• _Exercise prompt_
The data below contains pictures, which are to be skipped; the lines starting at the line with "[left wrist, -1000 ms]" and ending at the line with "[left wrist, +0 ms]" are to be output exactly, both ends included.

Records from a data source:
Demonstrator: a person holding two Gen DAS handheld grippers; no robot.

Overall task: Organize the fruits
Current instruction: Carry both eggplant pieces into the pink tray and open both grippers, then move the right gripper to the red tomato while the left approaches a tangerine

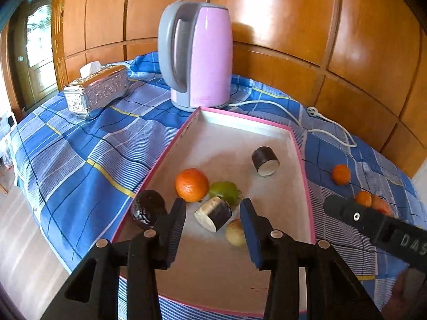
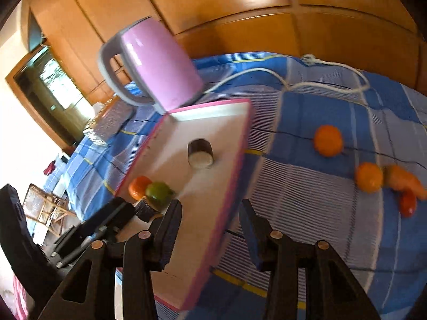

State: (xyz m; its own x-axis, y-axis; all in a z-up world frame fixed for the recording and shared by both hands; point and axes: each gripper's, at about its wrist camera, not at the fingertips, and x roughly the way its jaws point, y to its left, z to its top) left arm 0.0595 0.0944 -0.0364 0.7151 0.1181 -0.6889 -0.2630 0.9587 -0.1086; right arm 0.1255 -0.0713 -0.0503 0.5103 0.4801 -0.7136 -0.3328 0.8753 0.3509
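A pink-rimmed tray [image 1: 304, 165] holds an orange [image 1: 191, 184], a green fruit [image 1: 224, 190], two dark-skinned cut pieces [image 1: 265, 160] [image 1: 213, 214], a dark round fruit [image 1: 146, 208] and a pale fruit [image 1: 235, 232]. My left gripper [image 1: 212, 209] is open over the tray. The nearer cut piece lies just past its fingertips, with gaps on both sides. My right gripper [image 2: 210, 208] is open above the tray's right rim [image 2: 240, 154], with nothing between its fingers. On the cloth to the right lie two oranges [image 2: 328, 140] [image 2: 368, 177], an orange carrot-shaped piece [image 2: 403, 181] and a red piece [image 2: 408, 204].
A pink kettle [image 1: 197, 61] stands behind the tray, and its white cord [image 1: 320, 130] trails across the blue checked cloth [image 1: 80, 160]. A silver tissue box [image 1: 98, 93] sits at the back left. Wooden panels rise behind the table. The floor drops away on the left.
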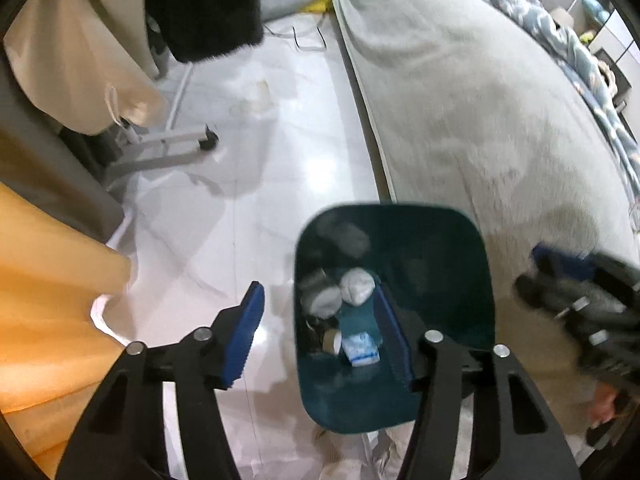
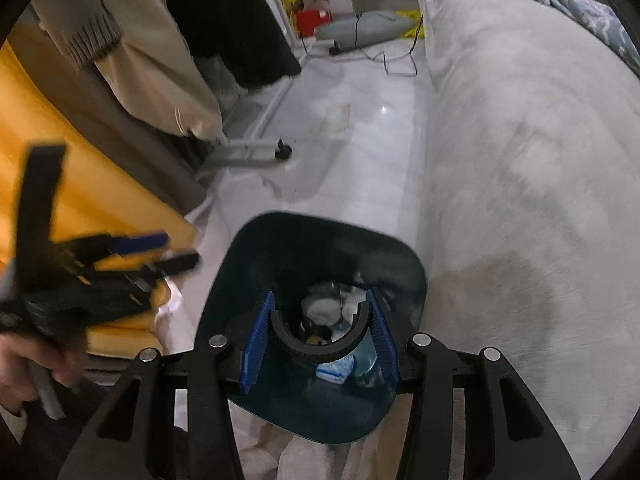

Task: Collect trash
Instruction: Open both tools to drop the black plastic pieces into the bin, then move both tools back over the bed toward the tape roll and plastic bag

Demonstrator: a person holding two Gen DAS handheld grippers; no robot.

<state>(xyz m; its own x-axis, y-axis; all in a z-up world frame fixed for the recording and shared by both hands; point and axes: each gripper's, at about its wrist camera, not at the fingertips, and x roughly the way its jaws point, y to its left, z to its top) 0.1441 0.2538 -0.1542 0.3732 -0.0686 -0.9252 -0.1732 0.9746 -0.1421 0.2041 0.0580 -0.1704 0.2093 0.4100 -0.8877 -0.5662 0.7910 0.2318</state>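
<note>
Glossy white floor tiles run between a grey bed on one side and a yellow cloth plus a beige hanging cover on the other, and the dark teal trash bin sits on the floor right against the bed's edge. The right gripper is over the bin mouth, jaws partly spread, with a black curved ring-like piece sitting between the blue pads; I'd guess that's the trash being dropped, but I can't tell if it's still pinched or already loose. The left gripper is wide open and empty, one finger outside the bin and one over it. Already inside: crumpled tissue wads, a small blue-and-white packet, and a little round lid-looking thing. What could go wrong, I think: the ring is springy and curved, so it could catch on a pad and flick out onto the floor, or the left gripper's inner finger could knock the rim and tip the bin, since it looks light. Hard to read stuff: both side-on glimpses of the opposite gripper are motion-blurred, the bin's bottom is dark, the bin's near edge is cut off by the gripper bodies, and the ring is only half visible, so its real shape is a guess.
</note>
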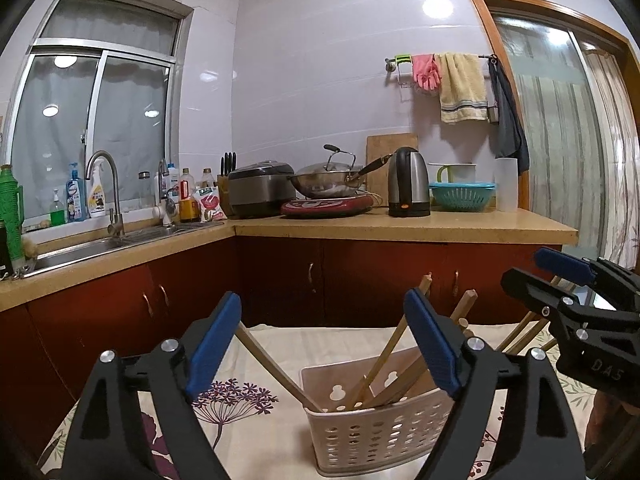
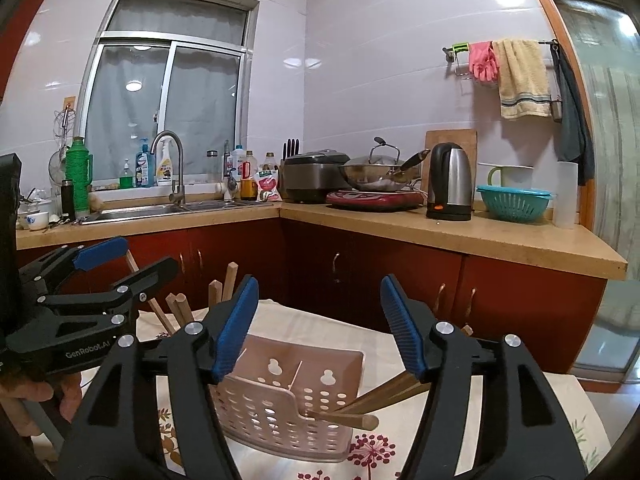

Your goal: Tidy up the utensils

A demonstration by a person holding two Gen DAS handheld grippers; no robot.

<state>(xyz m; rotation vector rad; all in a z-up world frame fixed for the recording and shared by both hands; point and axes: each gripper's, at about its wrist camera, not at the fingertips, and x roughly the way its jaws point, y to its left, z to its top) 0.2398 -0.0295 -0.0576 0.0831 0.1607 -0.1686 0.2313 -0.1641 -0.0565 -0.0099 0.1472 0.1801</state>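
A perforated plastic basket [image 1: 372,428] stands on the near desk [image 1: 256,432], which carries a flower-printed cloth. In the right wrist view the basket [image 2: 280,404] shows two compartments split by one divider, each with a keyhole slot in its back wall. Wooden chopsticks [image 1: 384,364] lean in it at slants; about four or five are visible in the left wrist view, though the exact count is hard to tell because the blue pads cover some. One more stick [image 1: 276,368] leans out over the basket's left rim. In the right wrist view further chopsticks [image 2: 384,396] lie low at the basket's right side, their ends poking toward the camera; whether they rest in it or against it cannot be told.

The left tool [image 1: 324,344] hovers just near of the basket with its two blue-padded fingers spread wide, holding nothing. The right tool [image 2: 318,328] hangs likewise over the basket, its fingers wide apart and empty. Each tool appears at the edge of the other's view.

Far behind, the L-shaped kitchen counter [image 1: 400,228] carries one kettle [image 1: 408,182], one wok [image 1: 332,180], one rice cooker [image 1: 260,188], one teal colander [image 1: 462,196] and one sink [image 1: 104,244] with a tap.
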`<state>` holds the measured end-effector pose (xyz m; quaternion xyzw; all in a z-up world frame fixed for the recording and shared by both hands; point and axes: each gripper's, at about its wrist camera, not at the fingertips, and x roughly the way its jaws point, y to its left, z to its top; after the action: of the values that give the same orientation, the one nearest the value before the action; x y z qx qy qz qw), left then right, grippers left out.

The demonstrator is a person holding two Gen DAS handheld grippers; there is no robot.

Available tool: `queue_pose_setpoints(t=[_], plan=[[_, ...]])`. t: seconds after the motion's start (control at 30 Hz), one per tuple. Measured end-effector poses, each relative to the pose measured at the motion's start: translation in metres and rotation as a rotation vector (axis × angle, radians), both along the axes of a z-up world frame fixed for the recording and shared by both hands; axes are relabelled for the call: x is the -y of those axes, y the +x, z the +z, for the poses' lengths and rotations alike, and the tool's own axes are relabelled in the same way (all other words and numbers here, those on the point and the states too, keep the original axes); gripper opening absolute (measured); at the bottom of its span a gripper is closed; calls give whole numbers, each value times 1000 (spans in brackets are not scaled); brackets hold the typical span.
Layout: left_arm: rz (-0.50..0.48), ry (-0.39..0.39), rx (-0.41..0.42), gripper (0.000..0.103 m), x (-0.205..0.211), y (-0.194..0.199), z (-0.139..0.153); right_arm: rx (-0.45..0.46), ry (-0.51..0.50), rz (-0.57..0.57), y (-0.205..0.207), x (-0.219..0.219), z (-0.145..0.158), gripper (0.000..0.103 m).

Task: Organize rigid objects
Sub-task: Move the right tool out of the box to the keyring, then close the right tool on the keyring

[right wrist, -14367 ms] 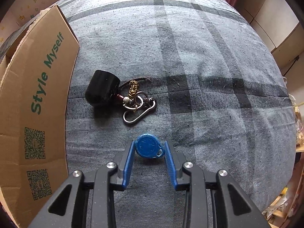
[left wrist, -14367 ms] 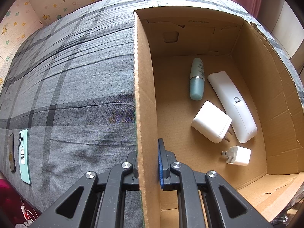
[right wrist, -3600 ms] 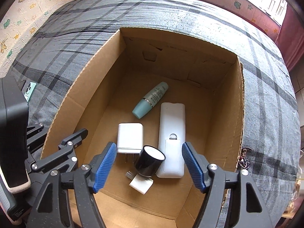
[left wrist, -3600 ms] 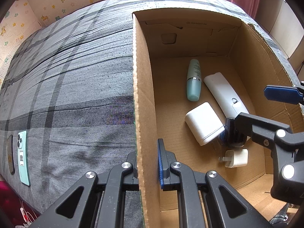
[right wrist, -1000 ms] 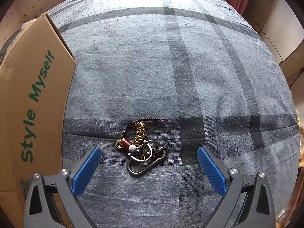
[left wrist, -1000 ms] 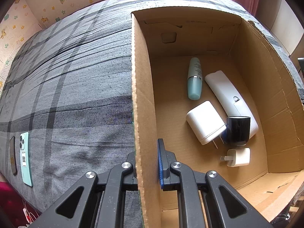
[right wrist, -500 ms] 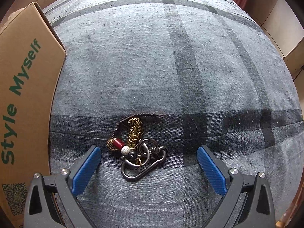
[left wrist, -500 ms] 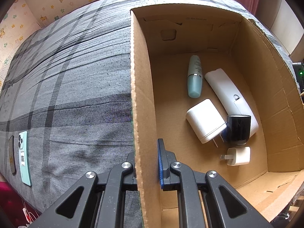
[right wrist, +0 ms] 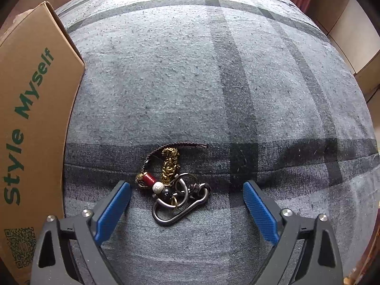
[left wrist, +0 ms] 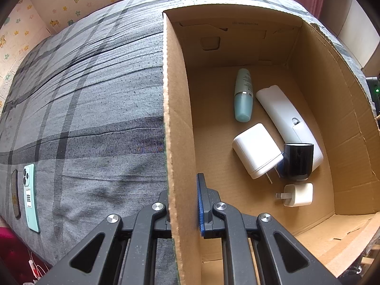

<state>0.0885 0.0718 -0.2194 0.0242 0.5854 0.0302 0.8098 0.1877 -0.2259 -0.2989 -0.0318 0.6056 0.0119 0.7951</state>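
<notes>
Five things, a bottle and a black cup among them, are already lodged in the box whose wall is pinched by the left tongs, while the keyring, not yet gripped, is straddled on the bed by the right tongs, lately narrowing.

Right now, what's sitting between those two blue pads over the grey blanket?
A keychain with beads, a brass charm and a carabiner lies on the blanket between the right gripper's open jaws, untouched, in the right wrist view.
</notes>
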Motion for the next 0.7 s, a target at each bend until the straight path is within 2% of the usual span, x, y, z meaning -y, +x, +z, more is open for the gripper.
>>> queue_pose_setpoints(t=[0.03,0.1,0.13,0.17,0.2,0.7], plan=[[0,1,0,12,0,0,0,10,3,3,-2,-1,3,79],[-1,5,1,12,1,-1,0,19,9,11,-4,-1,8,48],[-2,6,0,12,2,-1,0,21,8,9,-5,-1,11,38],[-1,4,0,12,2,-1,0,22,9,6,-5,0,12,23],[0,2,1,12,1,-1,0,22,11,3,-5,1,13,16],[1,-2,5,12,-1,-1,2,53,30,13,-21,10,47,15]])
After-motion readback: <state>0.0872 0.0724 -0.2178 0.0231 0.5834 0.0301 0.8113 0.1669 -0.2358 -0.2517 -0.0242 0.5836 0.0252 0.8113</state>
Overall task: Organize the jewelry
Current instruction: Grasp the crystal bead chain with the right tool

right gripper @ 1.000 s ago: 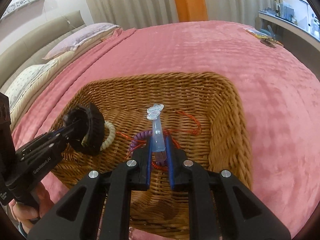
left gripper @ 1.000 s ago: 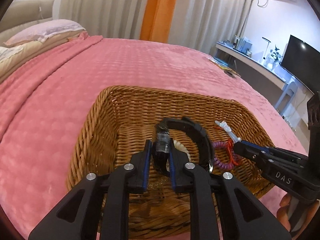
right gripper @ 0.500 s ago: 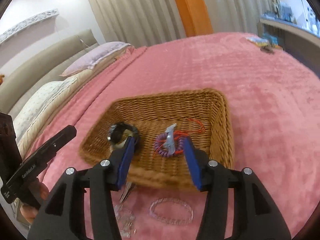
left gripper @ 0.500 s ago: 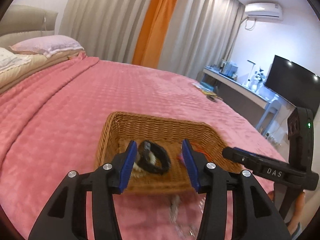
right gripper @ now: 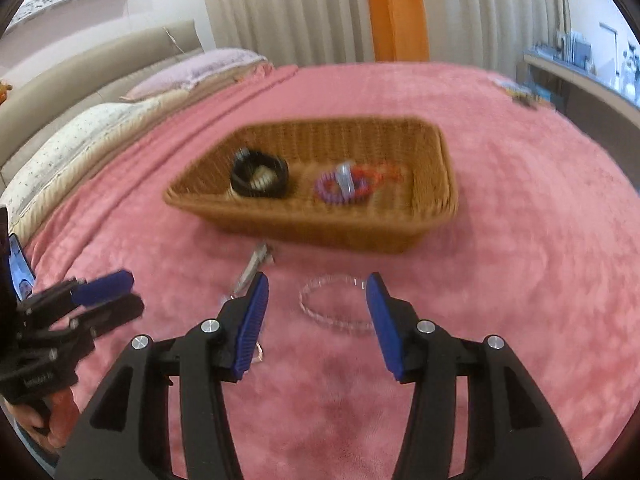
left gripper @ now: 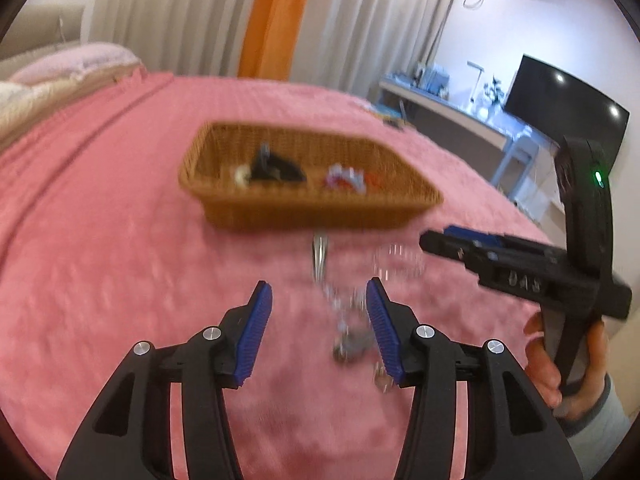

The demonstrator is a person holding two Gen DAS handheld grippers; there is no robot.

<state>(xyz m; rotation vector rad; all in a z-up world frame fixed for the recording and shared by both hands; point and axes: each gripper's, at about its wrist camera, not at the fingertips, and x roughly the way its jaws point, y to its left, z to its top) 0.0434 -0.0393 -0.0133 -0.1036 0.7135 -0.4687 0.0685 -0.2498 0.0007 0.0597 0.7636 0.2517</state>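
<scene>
Both tongs (left gripper: pixel 319 308) (right gripper: pixel 317 300) now gape empty, back from the basket (right gripper: pixel 436 216).

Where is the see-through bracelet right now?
In the right wrist view the clear bracelet lies on the pink blanket, just in front of the wicker basket, framed by the open right gripper.

The basket (right gripper: pixel 436 184) in the middle of the frame was woven from brown wicker and looked rough. The pink bed cover (right gripper: pixel 520 280) was made of soft, fuzzy cloth. The bracelet (right gripper: pixel 336 304) at lower middle was made of clear, shiny beads. The gripper fingers (right gripper: pixel 384 320) were made of matt black plastic, with ridged blue pads and shiny metal screws. The curtains (right gripper: pixel 288 8) at the top were cloth.
</scene>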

• _The completed task_
[left wrist, -1000 ms] 
[right wrist, -500 ms] 
[left wrist, -500 ms] 
[right wrist, +0 ms] 
[left wrist, +0 ms] 

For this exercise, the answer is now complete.